Una mujer obtuvo autorización para practicarse un aborto a través de una acción de tutela

Elda Lozada Daza, empleada de Interaseo de 30 años, asegura que su vida está en peligro.

23 de noviembre 2006 , 12:00 a. m.
La decisión de abortar la tomó después de realizarse una ecografía el pasado 29 de septiembre.

El examen, firmado por el médico ginecobstetra Juan Carlos Rodríguez, le reveló a Elda que el feto que lleva en el vientre es "incompatible con la vida" y que ella corre el riesgo de una preeclampsia (enfermedad de la mujer embarazada que se caracteriza por elevación de la tensión arterial, hinchazón en los tobillos y pérdida de las proteínas por la orina).

La ecografía también diagnosticó que el líquido amniótico es anormal y que el feto presenta la cabeza en hoja de trébol, acortamiento severo de todos los huesos largos, ojos saltones, el peroné más largo que la tibia, manos tridentes y el fémur en forma de auricular.

En ese momento, Elda, madre de dos hijos de siete y 10 años, comenzó una carrera desesperada por defender el derecho que la Corte Constitucional otorgó para abortar en casos que como el suyo, el feto presenta malformaciones congénitas.

"Mi marido me apoya en todo, dice que no puedo dar marcha atrás.

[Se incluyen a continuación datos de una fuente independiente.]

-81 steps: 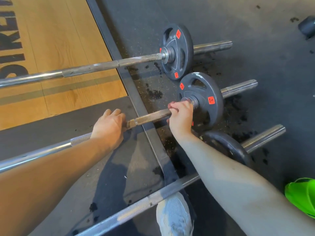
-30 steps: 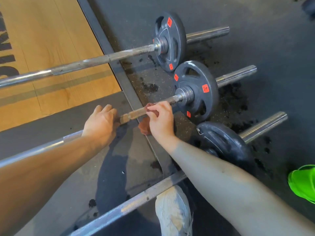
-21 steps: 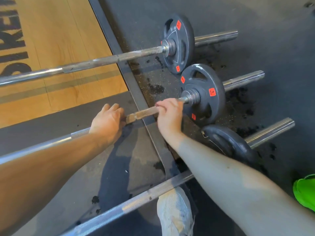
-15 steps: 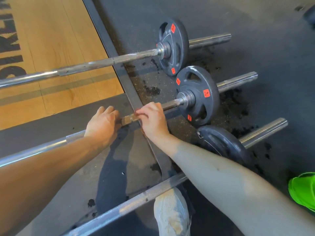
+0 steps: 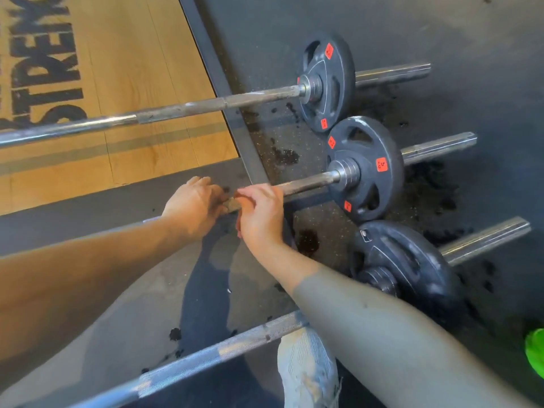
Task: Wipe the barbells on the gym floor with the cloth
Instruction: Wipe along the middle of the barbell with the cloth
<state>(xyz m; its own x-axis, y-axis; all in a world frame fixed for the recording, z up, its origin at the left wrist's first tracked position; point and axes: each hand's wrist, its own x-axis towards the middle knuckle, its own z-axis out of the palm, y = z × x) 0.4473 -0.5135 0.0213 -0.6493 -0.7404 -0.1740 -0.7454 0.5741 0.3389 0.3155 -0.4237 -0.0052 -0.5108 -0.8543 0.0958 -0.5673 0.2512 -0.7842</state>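
The left hand (image 5: 194,206) and right hand (image 5: 260,216) hide part of the middle barbell (image 5: 306,184); the edge crops a green object (image 5: 535,353).

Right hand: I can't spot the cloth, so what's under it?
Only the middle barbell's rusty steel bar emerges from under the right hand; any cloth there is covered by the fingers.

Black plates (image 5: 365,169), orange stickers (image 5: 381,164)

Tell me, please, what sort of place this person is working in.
Most likely a gym's weightlifting area: three barbells lie side by side, each carrying a dark weight plate, on black rubber flooring beside a wooden lifting platform with printed lettering.
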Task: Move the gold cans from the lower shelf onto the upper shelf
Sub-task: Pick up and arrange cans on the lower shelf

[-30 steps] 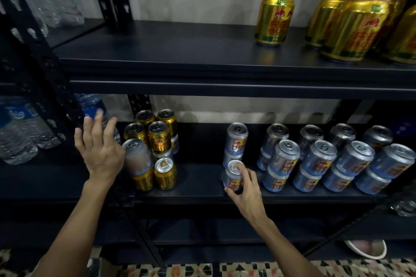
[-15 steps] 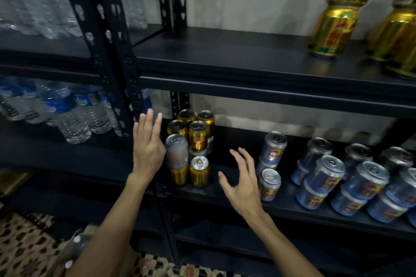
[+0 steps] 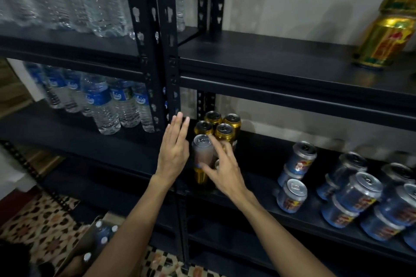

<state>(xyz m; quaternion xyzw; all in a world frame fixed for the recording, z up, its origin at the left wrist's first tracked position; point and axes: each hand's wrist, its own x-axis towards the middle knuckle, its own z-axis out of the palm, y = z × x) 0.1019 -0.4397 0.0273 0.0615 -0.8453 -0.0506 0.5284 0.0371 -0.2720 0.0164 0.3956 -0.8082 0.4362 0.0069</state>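
Across black lower shelf (image 3: 258,164), reaching toward gold cans (image 3: 224,132) clustered at its left end: holding left hand (image 3: 173,153) flat beside them, fingers straight and together; spreading right hand (image 3: 225,171) fingers around grey front can (image 3: 201,153), contact unclear.

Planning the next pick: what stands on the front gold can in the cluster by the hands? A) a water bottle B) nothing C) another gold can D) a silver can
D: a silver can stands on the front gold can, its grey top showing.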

Si no aborto, me muero y mis hijos van a sufrir mucho y no quiero que se críen solos como me tocó a mí cuando mis padres murieron y yo apenas tenía cinco años", afirmó Elda, quien trabaja como empleada de Interaseo y reside en el sector de Buenos Aires.

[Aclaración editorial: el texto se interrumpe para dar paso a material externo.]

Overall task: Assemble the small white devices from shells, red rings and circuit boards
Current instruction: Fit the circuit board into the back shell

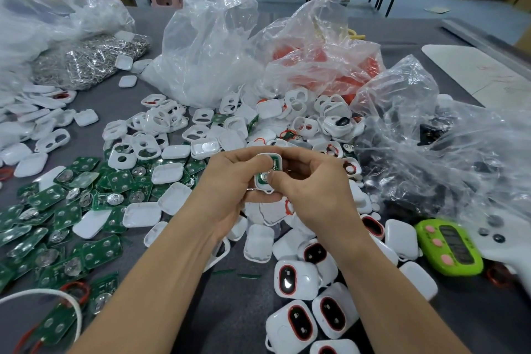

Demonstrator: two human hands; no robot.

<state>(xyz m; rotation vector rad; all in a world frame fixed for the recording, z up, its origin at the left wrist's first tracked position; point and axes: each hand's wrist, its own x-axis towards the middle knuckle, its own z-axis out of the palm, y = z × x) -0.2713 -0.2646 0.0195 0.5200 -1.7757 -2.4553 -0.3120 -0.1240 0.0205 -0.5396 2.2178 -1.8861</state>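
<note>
We cradle the white shell [263, 187] between both sets of fingers, its long axis pointing away from us. Our left hand [230, 181] grips its left side. Our right hand [313, 187] pinches the right side, thumb pressing the circuit board [263, 176] seated inside.

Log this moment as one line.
left hand grips white shell | right hand pinches it, thumb on circuit board | finished devices front right

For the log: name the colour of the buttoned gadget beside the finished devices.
The gadget: green, pink buttons; head view.
</note>
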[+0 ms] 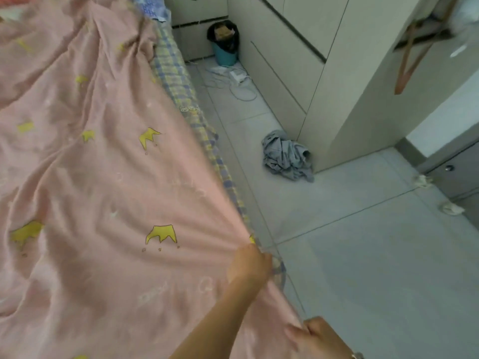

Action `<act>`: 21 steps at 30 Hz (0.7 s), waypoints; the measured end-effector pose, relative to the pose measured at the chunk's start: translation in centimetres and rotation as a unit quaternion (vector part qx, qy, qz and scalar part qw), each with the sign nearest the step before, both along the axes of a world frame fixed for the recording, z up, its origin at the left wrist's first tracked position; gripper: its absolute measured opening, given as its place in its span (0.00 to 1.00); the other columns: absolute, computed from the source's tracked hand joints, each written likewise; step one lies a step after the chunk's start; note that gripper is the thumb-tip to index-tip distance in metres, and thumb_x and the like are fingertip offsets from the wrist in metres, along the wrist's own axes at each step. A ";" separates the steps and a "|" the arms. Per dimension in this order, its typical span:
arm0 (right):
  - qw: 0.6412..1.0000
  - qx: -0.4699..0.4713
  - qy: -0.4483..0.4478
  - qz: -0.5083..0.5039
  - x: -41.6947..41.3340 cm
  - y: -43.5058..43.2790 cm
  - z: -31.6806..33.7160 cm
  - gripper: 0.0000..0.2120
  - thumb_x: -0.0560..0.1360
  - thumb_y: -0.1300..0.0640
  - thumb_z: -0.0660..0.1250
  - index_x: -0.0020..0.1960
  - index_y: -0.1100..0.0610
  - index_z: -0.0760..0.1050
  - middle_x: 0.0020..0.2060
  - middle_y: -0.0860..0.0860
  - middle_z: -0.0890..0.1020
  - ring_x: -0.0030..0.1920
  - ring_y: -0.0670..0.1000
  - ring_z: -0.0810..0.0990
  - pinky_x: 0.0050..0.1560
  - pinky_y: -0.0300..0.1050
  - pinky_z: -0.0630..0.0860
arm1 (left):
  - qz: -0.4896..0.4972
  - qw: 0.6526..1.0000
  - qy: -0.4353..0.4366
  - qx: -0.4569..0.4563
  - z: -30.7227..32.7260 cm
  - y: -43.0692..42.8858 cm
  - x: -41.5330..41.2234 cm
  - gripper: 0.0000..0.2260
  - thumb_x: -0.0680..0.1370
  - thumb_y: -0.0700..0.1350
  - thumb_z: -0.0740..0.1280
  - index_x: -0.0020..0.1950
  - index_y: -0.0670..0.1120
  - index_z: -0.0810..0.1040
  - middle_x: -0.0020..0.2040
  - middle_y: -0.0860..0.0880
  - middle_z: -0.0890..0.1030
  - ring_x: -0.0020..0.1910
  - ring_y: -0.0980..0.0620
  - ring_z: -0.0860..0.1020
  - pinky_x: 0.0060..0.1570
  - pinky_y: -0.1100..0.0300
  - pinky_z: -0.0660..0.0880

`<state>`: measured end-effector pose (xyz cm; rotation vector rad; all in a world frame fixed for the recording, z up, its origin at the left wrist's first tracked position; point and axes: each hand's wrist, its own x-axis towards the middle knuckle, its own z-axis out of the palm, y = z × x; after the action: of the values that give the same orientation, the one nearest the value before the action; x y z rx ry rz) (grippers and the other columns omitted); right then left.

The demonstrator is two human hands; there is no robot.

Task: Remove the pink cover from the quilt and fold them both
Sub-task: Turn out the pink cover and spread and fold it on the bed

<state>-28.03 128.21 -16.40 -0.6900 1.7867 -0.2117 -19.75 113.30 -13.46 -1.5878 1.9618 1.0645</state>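
The pink cover (98, 177), printed with yellow crowns, lies spread and wrinkled over the bed and fills the left half of the head view. The quilt itself is hidden; I cannot tell whether it is inside the cover. My left hand (250, 264) reaches forward and pinches the cover's right edge, and folds fan out from that grip. My right hand (315, 336), at the bottom of the frame, grips the same edge nearer to me. The cloth between the two hands is pulled taut. The picture is blurred by motion.
A yellow-and-blue checked sheet (171, 73) shows along the bed's right side. On the tiled floor lie a crumpled grey garment (286, 155), white cables and a power strip (237, 76), a teal bin (224, 44) and crumpled tissues (451, 208). A pale wardrobe (337, 86) stands on the right.
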 end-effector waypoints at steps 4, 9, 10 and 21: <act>1.000 0.013 0.007 0.016 -2.3 -1.8 -4.4 0.03 0.75 0.54 0.63 0.48 0.52 0.72 0.54 0.52 0.77 0.52 0.49 0.74 0.51 0.38 0.69 | -0.061 0.996 -0.049 -0.038 -1.4 0.4 -0.4 0.15 0.81 0.44 0.54 0.62 0.38 0.72 0.61 0.38 0.76 0.61 0.41 0.74 0.57 0.53 0.70; 0.966 -0.187 -0.087 -0.153 -1.8 -15.2 -2.6 0.13 0.76 0.58 0.64 0.61 0.58 0.71 0.53 0.51 0.75 0.55 0.50 0.74 0.62 0.48 0.69 | -0.145 0.989 -0.008 0.015 -1.3 -1.3 -0.2 0.15 0.80 0.44 0.56 0.60 0.37 0.74 0.61 0.38 0.77 0.60 0.38 0.74 0.55 0.52 0.69; 0.968 -0.196 -0.088 -0.127 -1.2 -17.8 -2.5 0.17 0.76 0.56 0.64 0.64 0.59 0.68 0.53 0.49 0.73 0.56 0.50 0.74 0.61 0.46 0.69 | -0.156 0.987 -0.002 0.045 -0.9 -2.1 0.0 0.15 0.80 0.44 0.57 0.60 0.37 0.75 0.60 0.39 0.77 0.60 0.39 0.74 0.57 0.52 0.69; 0.981 -0.133 -0.106 0.094 -2.0 -32.9 -3.3 0.13 0.71 0.59 0.70 0.32 0.54 0.69 0.28 0.48 0.72 0.31 0.47 0.70 0.33 0.40 0.66 | 0.302 0.938 0.061 -0.159 -1.9 -20.4 2.9 0.18 0.79 0.52 0.59 0.64 0.42 0.65 0.64 0.44 0.71 0.62 0.44 0.71 0.56 0.55 0.67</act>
<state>-30.01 95.30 -19.71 -0.9839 1.4932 -0.3873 -16.87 92.91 -15.32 -2.4623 1.8290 1.1129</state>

En septiembre, cuando tenía cinco meses de gestación, Elda llegó a la EPS Humana Vivir para que le ayudaran a abortar, pero la respuesta de los médicos fue negativa. El galeno que la atendió le advirtió que si le ayudaba él iba a tener problemas con la junta médica y con la Fiscalía.

"Unas amigas me recomendaron que acudiera a la tutela para exigir el derecho a mi vida. Llegué a la Defensoría del Pueblo, donde me asesoraron para que la presentara", recuerda la mujer. 

Ni la visita de un sacerdote a su casa, la motivó a dar marcha atrás. "Me dijo (el sacerdote) que lo pensara, que si le quitaba la vida a mi hijo era pecado. Le respondí: que me juzgue Dios porque para mí, es más delito traerlo al mundo en ese estado", asegura Elda.

Esta semana el Juzgado Primero Penal Municipal le ordenó a la EPS Humana Vivir, que en el término de 48 horas practique el aborto para salvar la vida de Elda Lozada.

Una vez conocido el fallo de tutela, el arzobispo de Ibagué, monseñor Flavio Calle, condenó la decisión judicial y la insistencia de Elda para abortar. El prelado considera que interrumpir el embarazo es equivalente a una "pena de muerte prenatal".

Sin embargo, Ramiro Vargas, de la dirección nacional jurídica de Humana Vivir, en Bogotá, afirma que el miércoles informó al Juzgado sobre la autorización para el cumplimiento de lo ordenado por ese despacho.

Ayer, Elda esperaba en su casa el llamado de la EPS para que le practicaran el aborto. Ella no va al trabajo porque no puede permanecer más de cinco minutos de pie. Sus piernas están hinchadas y el vientre no para de dolerle.